Jesus is the answer. God does not want to settle for a nation of halfway 
Christians. If you go halfway and falter, God is going to deal with that, 
and it seems to me that He has been dealing with that, and it has not been a

bed of roses but we are, as a nation, proving to be slow learners. 
Apparently God has got all the time in the world to keep teaching us until 
we finally get it figured out. Finally, with regard to European crime 
statistics, we can point out that a lot of actual crime never makes it into 
the official crime statistics in Europe. In some supposedly civilized 
countries the negligence of the authorities in this regard is notorious. 
Statistics can prove just about anything . . . 
 
[[ Jesus was very late in declaring the Golden Rule. It is found in 
Confucianism, Buddhism, and Socrates, all pre-Christian sources. ]] 
 
Yes, Jesus arrived out of breath and he apologized for not arriving sooner 
before everyone else had already stolen his thunder, relegating him to the 
role of copycat . . . Seriously, some nutty folks (folks who talk about 
pre-babelic this and pre-Noahic that) actually believe that the second 
person of the Trinity created the world and gave man special revelation 
(i.e., the scripture that eventually became the 66 books of the Bible) from 
the very beginning of history.
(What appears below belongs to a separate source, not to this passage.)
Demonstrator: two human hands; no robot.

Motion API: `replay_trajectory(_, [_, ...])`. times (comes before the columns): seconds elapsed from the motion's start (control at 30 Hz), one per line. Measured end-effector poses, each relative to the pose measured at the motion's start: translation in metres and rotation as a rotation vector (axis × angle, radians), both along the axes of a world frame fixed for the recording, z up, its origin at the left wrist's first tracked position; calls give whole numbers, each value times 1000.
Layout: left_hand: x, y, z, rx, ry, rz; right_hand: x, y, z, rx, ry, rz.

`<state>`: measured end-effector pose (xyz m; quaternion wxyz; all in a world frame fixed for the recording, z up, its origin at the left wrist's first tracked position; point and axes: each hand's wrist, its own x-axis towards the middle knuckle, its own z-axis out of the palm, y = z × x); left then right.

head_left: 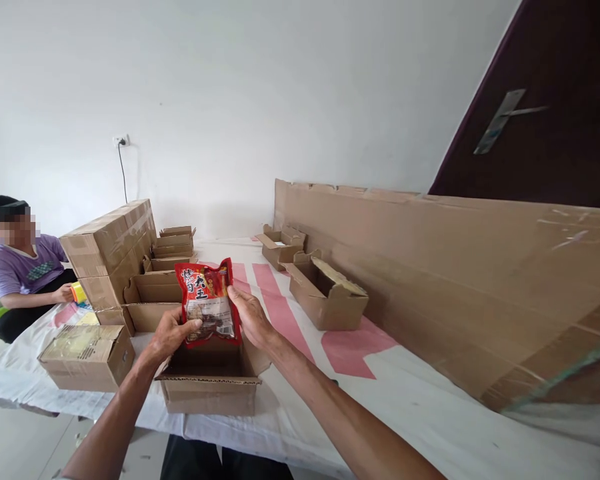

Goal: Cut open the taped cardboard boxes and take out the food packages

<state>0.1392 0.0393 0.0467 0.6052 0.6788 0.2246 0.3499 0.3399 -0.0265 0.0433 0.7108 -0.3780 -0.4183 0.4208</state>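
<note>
While both hands' fingers pinch it, the red snack packet (207,301) stands upright, glossy, clear-windowed.

— What's that packet (207,303)?

— A red snack packet with big printed characters on top and a clear window lower down showing something dark. It's sealed, upright, tilted a little, face toward us.

— Where is it?

— Just above the open box (211,380), its bottom edge at the box mouth. The box is plain brown cardboard, flaps out, at the desk's near edge.
</note>
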Motion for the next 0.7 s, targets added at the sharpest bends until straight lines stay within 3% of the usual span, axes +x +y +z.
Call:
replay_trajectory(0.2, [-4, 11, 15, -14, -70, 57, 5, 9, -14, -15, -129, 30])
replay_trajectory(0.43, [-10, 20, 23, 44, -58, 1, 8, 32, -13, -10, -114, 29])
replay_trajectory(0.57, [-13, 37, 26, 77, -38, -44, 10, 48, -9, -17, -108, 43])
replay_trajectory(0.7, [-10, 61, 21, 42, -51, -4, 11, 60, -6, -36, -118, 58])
In which case the Golden Rule would certainly

predate Confucius, Buddha, and Socrates. For example, the Golden Rule is 
codified in Leviticus, which precedes all three of those personages. Since 
the second person of the Trinity is the divine author of Scripture, that 
means He beat them to the punch after all -- not that I expect you to agree 
with that, but it is certainly the perspective of Trinitarian Christianity. 
 
[[ I also object to Witmer's very objectionable thesis that a small number 
of Jews in Babylonian captivity had that much effect on the general morality

of the region.  He leaves out the profound influence of Zoroastrianism, 
which was the first monotheism religion based on personal responsibility. ]]

 
Sorry, it was just me believing what's written in the Bible again. I keep 
forgetting that it's all mythology and not to be regarded as fact. And 
please don't take my silence on Zoroastriansim to be a dismissal of its 
significance or influence. But when you consider that the general consensus 
is that Babylonian Captivity predates Zoroaster, by now you've just gotta 
know how someone like me is going to account for it. And if you want to take

the positon that it is much older -- conservative Zoroastrians would say 
their religion dates back to 6,000 B.C., which according to my 
understanding, predates the creation of the world by about 2,000 years -- I 
might be willing to accept that it represents at earliest a post-babelic 
corruption of the true global religion that came to an end at Babel. Going 
back much farther than that would be a bit of a problem since I don't think 
Noah and his family were Zoroastrians, and they are the only ones who 
survived the flood. But in any case the bulk of scholarship seems to be in 
agreement that Zoroaster postdates the Babylonian Captivity.